Ich wüsste auch gar nicht, wohin mit mir, im Kino fahren sie durch die Wüste oder zumindest durch eine Steppe. Wo Wien ausfranst, gibt es nur das Marchfeld mit seinem Spargel oder hässliche Wassertürme in einer Mondlandschaft. Landstriche, in denen ich weder leben noch sterben möchte.

Was ich jetzt brauche, ist eine Überdosis fremdes Unglück. Weshalb gibt es das nicht auf Rezept? Herr Doktor, bitte schreiben Sie auf: ein Nervenzusammenbruch wegen Insolvenz, ein Ehefiasko auf offener Straße, vererbte Adipositas; dicke Mutter mit zwei dicken Töchtern, Beine wie antike Säulen, keiner, der freiwillig dazwischen fasst, nicht einmal sie selbst.

Das Rigoletto ist ein guter Ort für Beobachtungen. Ich trete ein, zwänge mich zwischen zwei Miniaturtischen hindurch. Ein Café für Hobbits, man sitzt quasi aufeinander, auf Sesselchen und Bänken, die mit einer quietschrosa Couverture bezogen sind.
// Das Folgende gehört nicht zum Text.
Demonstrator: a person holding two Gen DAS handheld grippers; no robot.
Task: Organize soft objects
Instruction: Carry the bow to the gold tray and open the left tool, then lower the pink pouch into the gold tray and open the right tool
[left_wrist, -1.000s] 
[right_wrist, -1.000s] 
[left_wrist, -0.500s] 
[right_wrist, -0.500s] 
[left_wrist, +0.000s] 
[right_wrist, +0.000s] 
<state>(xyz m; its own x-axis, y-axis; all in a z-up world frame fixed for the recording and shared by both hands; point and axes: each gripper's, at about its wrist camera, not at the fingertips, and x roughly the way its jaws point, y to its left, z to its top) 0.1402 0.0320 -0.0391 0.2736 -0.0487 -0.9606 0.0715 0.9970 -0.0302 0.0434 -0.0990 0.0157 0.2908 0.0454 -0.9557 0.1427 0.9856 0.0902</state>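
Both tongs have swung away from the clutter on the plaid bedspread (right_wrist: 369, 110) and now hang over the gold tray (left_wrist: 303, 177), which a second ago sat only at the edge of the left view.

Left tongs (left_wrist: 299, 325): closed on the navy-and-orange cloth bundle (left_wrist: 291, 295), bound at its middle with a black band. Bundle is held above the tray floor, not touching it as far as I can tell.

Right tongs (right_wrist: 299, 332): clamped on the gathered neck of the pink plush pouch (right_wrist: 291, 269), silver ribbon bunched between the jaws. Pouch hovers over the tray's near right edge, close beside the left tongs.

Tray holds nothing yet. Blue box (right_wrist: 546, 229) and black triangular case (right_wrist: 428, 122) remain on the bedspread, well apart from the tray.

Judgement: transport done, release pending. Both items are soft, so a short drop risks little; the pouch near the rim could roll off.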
Ich studiere die rosa Karte, es gibt Malakofftorte und Sachertorte, ich brauche etwas stark Gezuckertes, um den Geschmack der Enttäuschung zu übertünchen. In der Schule mussten wir einen Aufsatz schreiben über Wiener Mehlspeisen, Frau Professor Pollak war ein Feinspitz, sie hielt viel auf Tradition, und ich löschte mit dem Tintentod alle »r« heraus, bis nur noch Malakofftote und Topfentote übrig blieben. Der Aufsatz war gepflastert mit Mehlspeiseleichen.

Eine Rigoletto-Stewardess im rosa Outfit putzt die Tischchen mit Clin streifenfrei. Ich sehe ihr dabei zu, für ein Tischchen benötigt sie keine zwei Sekunden, der scharfe Putzmittelgeruch steigt mir in die Nase. Ich bestelle Apfelstrudel mit Vanillesauce. Für einen Kaffee reicht das Geld nicht, ein Glas Leitungswasser muss genügen, die Kellnerin schreibt es gelassen auf ihren Block.
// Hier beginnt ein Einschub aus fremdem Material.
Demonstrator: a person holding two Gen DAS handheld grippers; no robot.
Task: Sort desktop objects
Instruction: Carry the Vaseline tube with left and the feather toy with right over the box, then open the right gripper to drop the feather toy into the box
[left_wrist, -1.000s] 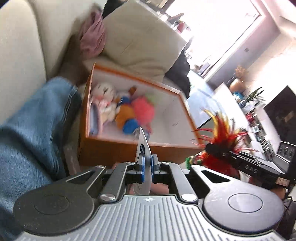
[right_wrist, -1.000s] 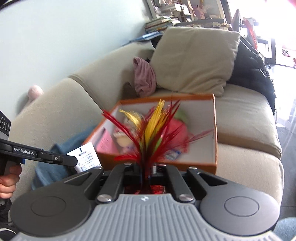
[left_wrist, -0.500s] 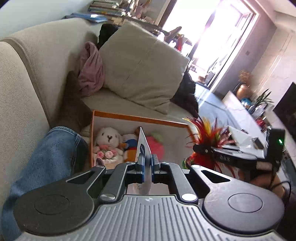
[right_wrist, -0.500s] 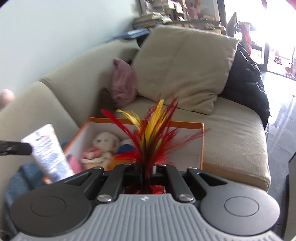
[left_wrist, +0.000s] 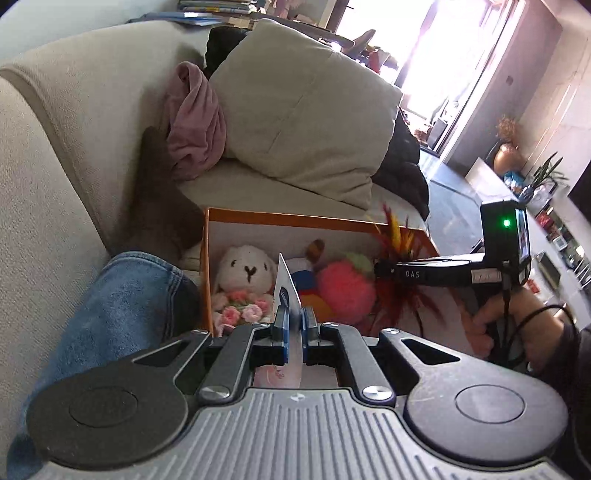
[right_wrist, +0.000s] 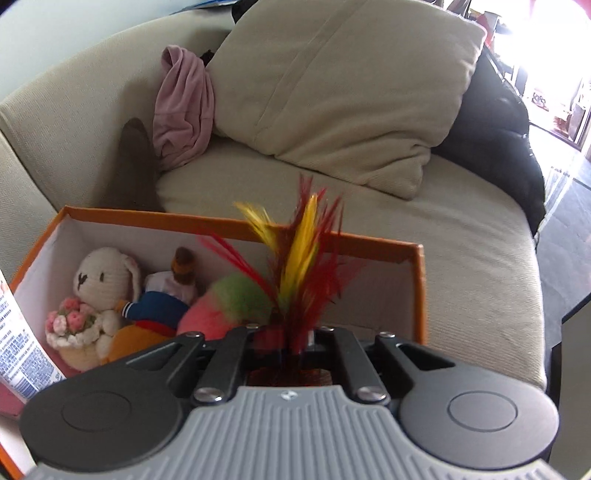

Das Café ist mit Spiegeln ausstaffiert, überall begegnet man seinem eigenen Antlitz. Alle Frauen hier tragen Hüte, die mit ihren bläulichen Dauerwellen verwachsen zu sein scheinen. Sie nehmen die Hüte nie ab, wahrscheinlich nicht einmal im Bett, aus Angst, ihre Frisur könnte zerstört werden. Wenn man sich unbedacht umdreht, stechen einem die Hutspitzen ins Auge. Ich verstehe jedes einzelne Wort, das sie sprechen, so nah ist man sich hier. Sie berichten über die neuen Methoden der Varizen-Operation. Mit Hitze funktioniert das, die Krampfadern werden gewissermaßen verschmolzen, eingeschmolzen, man braucht sie nicht herauszuziehen, sie verkümmern im Körper, wie praktisch.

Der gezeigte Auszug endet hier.